PROBLEM DESCRIPTION —
Filter the material below down to the lines containing the word "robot".

------------------------------------

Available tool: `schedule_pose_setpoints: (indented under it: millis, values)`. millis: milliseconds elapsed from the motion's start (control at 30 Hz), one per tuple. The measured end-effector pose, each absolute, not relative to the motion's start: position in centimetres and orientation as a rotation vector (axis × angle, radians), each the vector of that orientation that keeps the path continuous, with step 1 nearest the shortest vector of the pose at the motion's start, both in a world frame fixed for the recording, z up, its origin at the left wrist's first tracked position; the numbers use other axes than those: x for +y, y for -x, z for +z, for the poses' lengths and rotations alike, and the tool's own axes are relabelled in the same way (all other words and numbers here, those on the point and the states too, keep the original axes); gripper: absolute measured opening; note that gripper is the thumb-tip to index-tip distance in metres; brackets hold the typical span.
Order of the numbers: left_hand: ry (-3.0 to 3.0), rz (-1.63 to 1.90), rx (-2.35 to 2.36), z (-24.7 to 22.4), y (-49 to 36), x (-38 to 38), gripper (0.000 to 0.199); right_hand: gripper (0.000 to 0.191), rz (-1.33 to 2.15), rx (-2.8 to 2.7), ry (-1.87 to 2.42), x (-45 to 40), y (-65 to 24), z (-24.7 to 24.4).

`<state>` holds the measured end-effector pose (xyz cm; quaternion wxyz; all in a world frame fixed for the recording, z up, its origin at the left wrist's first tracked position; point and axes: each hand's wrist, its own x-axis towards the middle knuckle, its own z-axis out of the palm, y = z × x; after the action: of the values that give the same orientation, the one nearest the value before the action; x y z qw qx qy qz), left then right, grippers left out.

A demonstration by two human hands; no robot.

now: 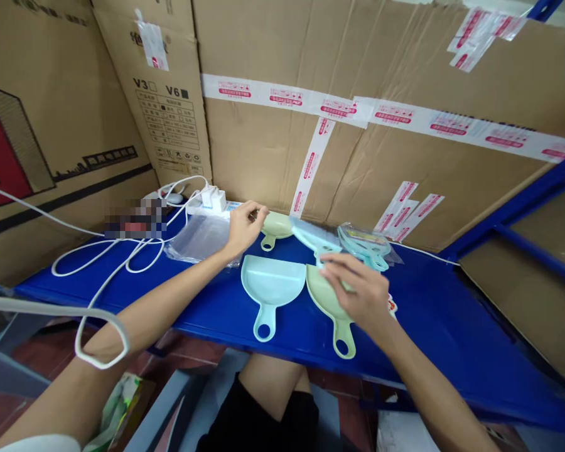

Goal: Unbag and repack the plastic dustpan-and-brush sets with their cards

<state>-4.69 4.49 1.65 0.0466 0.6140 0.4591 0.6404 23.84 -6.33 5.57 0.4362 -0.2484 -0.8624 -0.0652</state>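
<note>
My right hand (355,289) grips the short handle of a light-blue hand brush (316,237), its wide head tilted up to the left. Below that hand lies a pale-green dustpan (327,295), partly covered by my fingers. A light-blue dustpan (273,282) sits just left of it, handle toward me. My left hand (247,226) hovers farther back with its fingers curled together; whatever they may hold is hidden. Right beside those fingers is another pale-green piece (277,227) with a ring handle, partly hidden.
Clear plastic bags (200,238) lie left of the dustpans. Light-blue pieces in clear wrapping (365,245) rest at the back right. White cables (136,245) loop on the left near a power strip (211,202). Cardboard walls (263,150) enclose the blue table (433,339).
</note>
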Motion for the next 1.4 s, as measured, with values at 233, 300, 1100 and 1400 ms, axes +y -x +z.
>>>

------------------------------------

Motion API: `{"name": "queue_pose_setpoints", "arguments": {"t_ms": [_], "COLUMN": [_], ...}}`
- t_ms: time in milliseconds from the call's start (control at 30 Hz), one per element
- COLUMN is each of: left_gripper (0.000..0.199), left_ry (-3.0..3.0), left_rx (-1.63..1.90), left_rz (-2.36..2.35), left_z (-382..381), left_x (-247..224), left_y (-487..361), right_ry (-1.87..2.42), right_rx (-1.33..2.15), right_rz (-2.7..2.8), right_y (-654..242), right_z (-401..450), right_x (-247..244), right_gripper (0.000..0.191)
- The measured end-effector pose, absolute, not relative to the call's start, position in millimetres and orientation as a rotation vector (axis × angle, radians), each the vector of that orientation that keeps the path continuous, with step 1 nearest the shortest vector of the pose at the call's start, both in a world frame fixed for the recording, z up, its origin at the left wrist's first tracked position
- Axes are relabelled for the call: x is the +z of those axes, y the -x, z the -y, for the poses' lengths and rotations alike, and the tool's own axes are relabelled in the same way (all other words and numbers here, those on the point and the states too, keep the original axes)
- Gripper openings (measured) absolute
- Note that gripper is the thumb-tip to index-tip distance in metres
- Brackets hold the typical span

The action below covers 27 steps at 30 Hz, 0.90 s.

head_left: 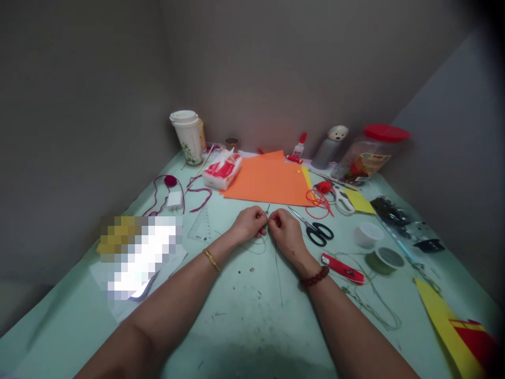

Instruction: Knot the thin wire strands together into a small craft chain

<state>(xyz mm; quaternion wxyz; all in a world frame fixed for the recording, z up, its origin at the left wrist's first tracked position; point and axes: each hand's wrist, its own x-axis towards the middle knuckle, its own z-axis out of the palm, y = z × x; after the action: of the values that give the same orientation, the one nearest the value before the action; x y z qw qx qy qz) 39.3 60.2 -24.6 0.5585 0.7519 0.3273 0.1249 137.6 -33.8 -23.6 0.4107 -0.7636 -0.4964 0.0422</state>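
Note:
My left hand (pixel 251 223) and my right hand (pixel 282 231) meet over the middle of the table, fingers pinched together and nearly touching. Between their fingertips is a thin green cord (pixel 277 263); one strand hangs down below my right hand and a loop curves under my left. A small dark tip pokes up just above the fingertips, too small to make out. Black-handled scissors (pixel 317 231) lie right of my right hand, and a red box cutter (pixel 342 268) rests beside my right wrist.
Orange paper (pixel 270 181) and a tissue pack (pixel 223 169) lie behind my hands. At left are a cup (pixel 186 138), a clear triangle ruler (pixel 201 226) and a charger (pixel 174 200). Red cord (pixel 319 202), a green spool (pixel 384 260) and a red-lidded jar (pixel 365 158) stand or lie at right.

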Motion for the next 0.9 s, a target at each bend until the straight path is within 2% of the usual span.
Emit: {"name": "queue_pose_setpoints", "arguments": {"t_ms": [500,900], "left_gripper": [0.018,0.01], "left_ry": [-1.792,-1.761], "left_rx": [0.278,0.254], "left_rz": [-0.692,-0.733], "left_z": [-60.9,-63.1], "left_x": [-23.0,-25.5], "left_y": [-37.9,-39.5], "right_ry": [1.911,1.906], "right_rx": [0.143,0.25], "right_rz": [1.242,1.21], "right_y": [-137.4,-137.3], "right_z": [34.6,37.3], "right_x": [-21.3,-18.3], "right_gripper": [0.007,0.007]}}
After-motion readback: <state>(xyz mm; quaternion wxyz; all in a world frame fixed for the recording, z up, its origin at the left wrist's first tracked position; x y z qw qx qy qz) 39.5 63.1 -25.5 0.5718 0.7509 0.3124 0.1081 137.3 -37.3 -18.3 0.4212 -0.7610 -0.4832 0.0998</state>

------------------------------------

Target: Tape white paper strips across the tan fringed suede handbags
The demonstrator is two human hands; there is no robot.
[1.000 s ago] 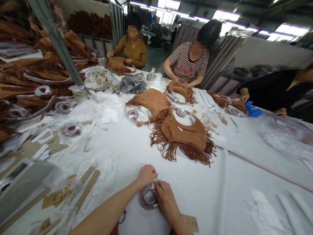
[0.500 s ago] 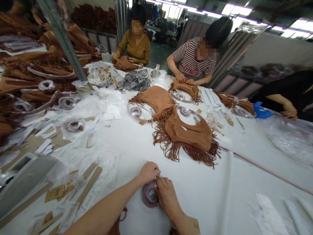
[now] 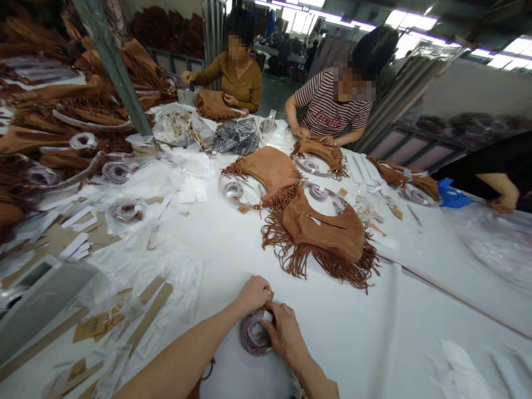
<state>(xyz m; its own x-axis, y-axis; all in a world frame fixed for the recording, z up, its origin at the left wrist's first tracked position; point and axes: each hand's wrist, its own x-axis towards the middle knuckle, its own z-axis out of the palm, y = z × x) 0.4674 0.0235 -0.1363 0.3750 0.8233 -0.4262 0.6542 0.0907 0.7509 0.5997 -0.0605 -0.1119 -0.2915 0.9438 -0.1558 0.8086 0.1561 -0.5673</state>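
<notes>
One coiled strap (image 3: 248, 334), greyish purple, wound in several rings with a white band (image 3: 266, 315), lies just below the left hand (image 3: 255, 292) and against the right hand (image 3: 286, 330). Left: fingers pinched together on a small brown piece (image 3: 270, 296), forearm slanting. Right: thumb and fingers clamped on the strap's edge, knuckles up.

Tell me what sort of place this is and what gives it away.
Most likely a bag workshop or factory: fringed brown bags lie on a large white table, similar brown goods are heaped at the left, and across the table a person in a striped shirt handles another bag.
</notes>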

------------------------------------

EXERCISE OUTPUT —
A demonstration by two human hands; no robot.
The demonstrator is two human hands; there is no robot.

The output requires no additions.